Editor's Note: Former Laurel sports editor David Driver wrote the following commentary in late August. It's worth a fresh look on Wednesday after the Orioles and Nationals won their division titles on Tuesday night. The Orioles' 8-2 victory over Toronto touched off a memorable celebration, where more than 35,000 fans and manager Buck Showalter watched the players celebrate on the Camden Yards field of dreams, saw the champagne showers in the locker room and stayed late into the night when the players returned to the field, bringing family, friends and pies with them. The last item was delivered by Orioles center fielder Adam Jones, who gave the pie treatment to a number of fans in another @SimplyAJ10 joy-filled moment.
"Orioles Magic" was born on a June night in 1979 when the Birds came back to beat the Detroit Tigers with a home run in the last of the ninth inning by Doug DeCinces at old Memorial Stadium.
The Orioles rode a late-season hot stretch — filled with comebacks, extra-inning victories and walk-off victories — to the 1979 World Series before falling to the Pittsburgh Pirates.
This scenario, call it "A Midsummer Night's Dream" if you like, is starting to sound familiar to baseball fans down the Baltimore-Washington Parkway from Charm City.
Some 35 years later "Nationals Magic" — or some form thereof — might have come to fruition during a 10-game homestand that ended Aug. 24 at Nationals Park.
In the last game of the homestand, on a beautiful Sunday afternoon with low humidity and puffy clouds blocking out some of the summer sun, the Nationals staged a memorable comeback.
Trailing 5-0 after three innings, the Nationals pounded the San Francisco Giants' bullpen and came back for a 14-6 win before nearly 35,000 fans. There have been larger comebacks, of course, but not many with 12 unanswered runs against a playoff contender after getting no-hit in the first three innings.
Washington ended the homestand with a record of 9-1 even though its franchise-record 10-game winning streak ended Aug. 22 against those same Giants. The Nationals had five walk-off wins and won six games by one run during the homestand.
Jayson Werth was born in May 1979, just weeks before Orioles Magic took flight. He was drafted by the Orioles at the age of 18 out of a Springfield, Ill., high school in 1997 and played in the minors in Salisbury, Frederick and Bowie before he was traded to Toronto in 2000. These days he is a power-hitting right fielder for the Nationals.
"We are pretty hot. It should be exciting. Stay tuned," Werth told fans after the game Aug. 24 in an on-field interview.
The recent hot stretch has Nationals fans dreaming of a World Series. And if Washington gets that far they could face Orioles.
This baseball bliss may be too much for some local fans to handle.
Many fans in the Washington area grew up following the Orioles, since the Senators left town for Texas after the 1971 season and baseball didn't return to the nation's capital until 2005.
Both the Nationals and Orioles made the playoffs in 2012 but Washington lost in the opening series to the St. Louis Cardinals while Baltimore was eliminated by the Yankees.

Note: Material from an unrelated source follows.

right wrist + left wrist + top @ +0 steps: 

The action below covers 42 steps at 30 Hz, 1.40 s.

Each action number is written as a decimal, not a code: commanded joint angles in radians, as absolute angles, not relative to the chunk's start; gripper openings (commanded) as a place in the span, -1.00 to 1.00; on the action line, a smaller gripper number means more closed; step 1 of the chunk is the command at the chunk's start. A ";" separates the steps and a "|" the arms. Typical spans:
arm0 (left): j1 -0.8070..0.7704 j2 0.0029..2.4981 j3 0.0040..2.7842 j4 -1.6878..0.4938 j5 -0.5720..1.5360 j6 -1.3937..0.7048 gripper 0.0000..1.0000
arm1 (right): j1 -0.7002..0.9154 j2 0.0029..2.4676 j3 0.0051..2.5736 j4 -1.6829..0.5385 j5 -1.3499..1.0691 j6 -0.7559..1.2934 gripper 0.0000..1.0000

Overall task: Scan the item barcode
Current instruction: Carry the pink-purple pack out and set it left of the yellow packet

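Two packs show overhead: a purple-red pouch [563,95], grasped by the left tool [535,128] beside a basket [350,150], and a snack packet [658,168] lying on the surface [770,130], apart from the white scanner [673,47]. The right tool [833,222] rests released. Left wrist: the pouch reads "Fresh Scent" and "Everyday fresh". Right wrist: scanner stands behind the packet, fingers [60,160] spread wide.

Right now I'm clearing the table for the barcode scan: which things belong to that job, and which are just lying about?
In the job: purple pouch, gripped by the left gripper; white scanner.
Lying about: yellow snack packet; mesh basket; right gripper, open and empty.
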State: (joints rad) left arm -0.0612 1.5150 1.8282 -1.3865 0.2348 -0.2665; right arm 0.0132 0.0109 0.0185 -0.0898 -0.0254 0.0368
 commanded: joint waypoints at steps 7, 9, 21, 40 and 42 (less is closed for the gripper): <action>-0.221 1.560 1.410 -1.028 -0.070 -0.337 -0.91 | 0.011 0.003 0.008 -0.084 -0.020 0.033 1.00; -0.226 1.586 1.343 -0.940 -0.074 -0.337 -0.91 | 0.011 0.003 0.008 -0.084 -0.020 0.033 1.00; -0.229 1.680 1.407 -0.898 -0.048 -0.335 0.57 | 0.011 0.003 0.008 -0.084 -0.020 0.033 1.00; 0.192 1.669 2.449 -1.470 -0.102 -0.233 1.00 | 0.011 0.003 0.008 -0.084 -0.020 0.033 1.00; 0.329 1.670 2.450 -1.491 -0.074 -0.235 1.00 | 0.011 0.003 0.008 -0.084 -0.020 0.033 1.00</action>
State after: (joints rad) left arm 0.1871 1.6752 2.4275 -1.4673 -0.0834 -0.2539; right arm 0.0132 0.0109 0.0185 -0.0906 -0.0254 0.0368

But this year some national pundits, such as Richard Justice with mlb.com, think the Nationals and Orioles could be favorites to meet in the World Series.
Back in the 1960s the Orioles owned the Washington Senators, who rarely had a winning record.
But that is not the case in the current rivalry between the teams.
The Orioles won three of four games earlier this year to give them a 35-30 edge in the all-time series with the Nationals. Each team has been much stronger at home: Baltimore is 22-12 at home against the Nationals while Washington is 18-13 at home against the Orioles.
One common thread between each team is Steve Lombardozzi, the Atholton High graduate from Fulton who was part of the 2012 Washington team that won the National League East.
Lombardozzi was traded to the Detroit Tigers in December and then joined the Orioles late in spring training. He has played in 20 games this season for the Birds but has been at Triple-A Norfolk in the International League most of the year.
Meanwhile, Sports Cards Heroes on Main Street in Laurel sits in the epicenter of a possible Beltway World Series.
The sports card and memorabilia store is about 22 miles from Nationals Park and about 20 miles to Orioles Park at Camden Yards. Fans from both teams come to the store already. One can only imagine what happens come October if the Fall Classic pits the Orioles against the Nationals.